§ Task goal
The first line to keep is the one containing "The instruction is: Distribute"; restate it and all lines after it through the end of the material, word for word and nothing else.

***** Input data

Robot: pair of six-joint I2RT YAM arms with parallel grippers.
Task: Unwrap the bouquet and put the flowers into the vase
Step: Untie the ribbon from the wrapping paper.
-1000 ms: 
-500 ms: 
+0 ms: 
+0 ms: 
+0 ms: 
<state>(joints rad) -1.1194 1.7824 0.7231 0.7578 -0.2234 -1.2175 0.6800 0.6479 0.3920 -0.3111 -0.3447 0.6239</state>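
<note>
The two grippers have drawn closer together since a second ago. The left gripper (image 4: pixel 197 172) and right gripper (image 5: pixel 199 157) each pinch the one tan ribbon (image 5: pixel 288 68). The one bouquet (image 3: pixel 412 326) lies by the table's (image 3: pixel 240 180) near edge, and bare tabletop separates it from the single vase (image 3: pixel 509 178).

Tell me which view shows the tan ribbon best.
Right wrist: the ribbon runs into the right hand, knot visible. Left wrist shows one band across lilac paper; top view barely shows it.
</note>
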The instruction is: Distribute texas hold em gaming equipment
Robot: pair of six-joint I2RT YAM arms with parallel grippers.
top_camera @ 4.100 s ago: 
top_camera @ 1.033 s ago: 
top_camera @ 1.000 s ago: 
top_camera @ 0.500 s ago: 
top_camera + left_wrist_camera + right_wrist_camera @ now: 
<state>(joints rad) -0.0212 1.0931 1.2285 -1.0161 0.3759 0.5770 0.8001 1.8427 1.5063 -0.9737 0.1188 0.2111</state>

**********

§ Solution to this task
The instruction is: Distribute texas hold em gaming equipment
Robot: pair of six-joint I2RT YAM arms with parallel grippers.
top_camera @ 4.100 s ago: 
top_camera @ 1.033 s ago: 
top_camera @ 1.000 s ago: 
top_camera @ 0.500 s ago: 
top_camera + left_wrist_camera + right_wrist_camera @ now: 
<state>(joints rad) -0.0212 1.0931 1.2285 -1.0161 0.3759 0.5770 0.8001 1.8427 1.5063 -0.9737 0.1188 0.2111</state>

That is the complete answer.